A single-pass implementation of the finite-difference Laplacian stencil on a 3D array with \(n_x \times n_y \times n_z\) lattice sites can only exploit data re-use in the direction of the traversal of the 3D stencil. This corresponds to an arithmetic intensity of 49 Flop/144Byte = 0.34Flop/Byte. On AMC such an implementation would be memory-bandwidth-bound. As no caches are present on the AMC, it is advantageous to decompose the 3D stencil and perform three passes of a 1D FD stencil with index strides 1, \(n_x\) and \(n_x n_y\) for the x-, y-, and z-direction, respectively, as described in Sect. 4 and Fig. 2. An overview of the characteristic numbers of the FD kernels fdd-Vx and fdd-yz is given in Table 1.

Figure 3 explains the slice-parallelisation strategy of the 1D FD derivative for the implementation on AMC. Elements of the source array A holding the set of wave functions to be derived are distributed in a cyclic fashion over the four slices. All slices process the same sequence of instructions except for a phase shift by one VLIW (32 cycles due to the vectorisation) between adjacent slices. Therefore, all slices access the same lattice element at the same time exploiting that the read access to a vector register is shared across the slices of a lane. We schedule the load instruction on elements of A seven VLIWs (although Fig. 3 shows only a distance of four VLIWs) before all four slices access the shared vector register holding elements of A for reading. This is equivalent to \(7 \times 32\,\)cycles between the issuing of the load and the usage of the element if no stalls are encountered. This hides the typical memory access latencies of the AMC. Furthermore, a four-fold loop unrolling allows for an efficient register allocation for this microcode so that \(4 \times 4\) elements on 32 independent grids are processed per iteration.

Fig. 3.
figure 3

Slice parallelisation scheme for finite-differences. Data flows from left to right while time propagates from top to bottom in the diagram.

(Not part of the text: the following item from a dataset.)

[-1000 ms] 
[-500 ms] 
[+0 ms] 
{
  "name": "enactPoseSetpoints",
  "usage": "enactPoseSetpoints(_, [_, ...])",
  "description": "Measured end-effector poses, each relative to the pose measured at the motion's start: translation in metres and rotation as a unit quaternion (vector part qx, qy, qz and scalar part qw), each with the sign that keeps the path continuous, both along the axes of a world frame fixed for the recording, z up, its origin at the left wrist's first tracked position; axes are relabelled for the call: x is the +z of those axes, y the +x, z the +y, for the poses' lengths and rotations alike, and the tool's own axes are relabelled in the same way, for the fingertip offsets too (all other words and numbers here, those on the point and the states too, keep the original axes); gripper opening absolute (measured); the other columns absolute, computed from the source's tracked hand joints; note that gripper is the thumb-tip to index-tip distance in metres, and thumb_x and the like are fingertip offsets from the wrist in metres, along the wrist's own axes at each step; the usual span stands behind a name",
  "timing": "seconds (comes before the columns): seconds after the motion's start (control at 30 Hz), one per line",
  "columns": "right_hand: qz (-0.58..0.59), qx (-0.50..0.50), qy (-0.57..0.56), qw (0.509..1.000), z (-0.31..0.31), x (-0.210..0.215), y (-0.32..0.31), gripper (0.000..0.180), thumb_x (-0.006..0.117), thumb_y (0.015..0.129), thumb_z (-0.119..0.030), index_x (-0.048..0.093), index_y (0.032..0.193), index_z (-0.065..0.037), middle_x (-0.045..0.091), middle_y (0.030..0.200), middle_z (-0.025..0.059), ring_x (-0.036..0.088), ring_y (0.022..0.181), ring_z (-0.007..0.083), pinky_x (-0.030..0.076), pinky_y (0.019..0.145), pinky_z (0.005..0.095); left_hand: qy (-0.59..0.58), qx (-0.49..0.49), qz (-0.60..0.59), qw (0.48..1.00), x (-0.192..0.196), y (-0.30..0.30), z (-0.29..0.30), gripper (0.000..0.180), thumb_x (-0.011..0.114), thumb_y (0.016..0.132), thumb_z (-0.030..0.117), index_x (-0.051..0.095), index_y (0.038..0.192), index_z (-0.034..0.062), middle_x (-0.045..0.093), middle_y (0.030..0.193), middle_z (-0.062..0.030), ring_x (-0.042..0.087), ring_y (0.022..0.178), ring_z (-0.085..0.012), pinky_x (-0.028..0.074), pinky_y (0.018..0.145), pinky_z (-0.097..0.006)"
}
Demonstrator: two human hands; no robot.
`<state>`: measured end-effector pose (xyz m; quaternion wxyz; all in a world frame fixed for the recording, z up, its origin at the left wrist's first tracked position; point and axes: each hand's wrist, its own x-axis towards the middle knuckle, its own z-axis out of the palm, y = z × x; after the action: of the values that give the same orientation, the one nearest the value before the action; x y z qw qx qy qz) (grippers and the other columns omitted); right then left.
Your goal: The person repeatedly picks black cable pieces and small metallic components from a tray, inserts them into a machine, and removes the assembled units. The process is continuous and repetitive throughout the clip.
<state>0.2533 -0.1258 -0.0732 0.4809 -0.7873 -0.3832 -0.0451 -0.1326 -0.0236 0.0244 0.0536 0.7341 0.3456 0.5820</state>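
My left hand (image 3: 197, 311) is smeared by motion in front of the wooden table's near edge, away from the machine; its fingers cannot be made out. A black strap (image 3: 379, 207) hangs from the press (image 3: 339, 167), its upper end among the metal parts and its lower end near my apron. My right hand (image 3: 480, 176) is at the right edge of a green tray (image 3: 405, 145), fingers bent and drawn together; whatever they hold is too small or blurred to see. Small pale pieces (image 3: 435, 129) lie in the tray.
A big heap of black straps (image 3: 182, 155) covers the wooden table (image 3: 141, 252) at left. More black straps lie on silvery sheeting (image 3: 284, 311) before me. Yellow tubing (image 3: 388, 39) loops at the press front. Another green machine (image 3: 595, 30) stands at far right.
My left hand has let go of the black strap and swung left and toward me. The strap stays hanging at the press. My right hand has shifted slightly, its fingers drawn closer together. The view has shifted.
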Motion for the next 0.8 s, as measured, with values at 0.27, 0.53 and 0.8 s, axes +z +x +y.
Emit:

The kernel fdd-Vx utilises the memory bandwidth mostly for loading elements of A and for storing the target array T. All arithmetic instructions are double-precision FMAs except for the first element. Therefore, 8 Byte are loaded, 8 Byte stored and 17 Flop performed per lattice site. Hence, the \(\mathrm {AI}\) is about 1 Flop/Byte. The kernel fdd-yz for the other two derivatives \(\partial _{yy}\) and \(\partial _{zz}\) consists of update operations, i.e. we need to load the source array A and the target array T before updating T, which increases the amount of data to be loaded by \(50\,\%\) compared to fdd-Vx. Due to the missing central FD coefficient, we perform \(8\,\)FMAs per 24 Byte, i.e. an \(\mathrm {AI}\) of 0.7. This is below the specifications of the AMC with a ratio of at least 1 Flop/Byte, therefore, we expect this kernel to be memory-bound. As an alternative to this load-update-store scheme, atomic update operations can reduce the pressure on the memory interface.

6 Performance Analysis

The relevant performance metric for the investigate compute kernels is GFlop/s. During the analysis, we define the floating-point efficiency \(\epsilon _\mathrm {FP}\) as the ratio of achieved FP performance over the maximum of the AMC of 256 Flop/cycle or 320 GFlop/s when using all 32 lanes.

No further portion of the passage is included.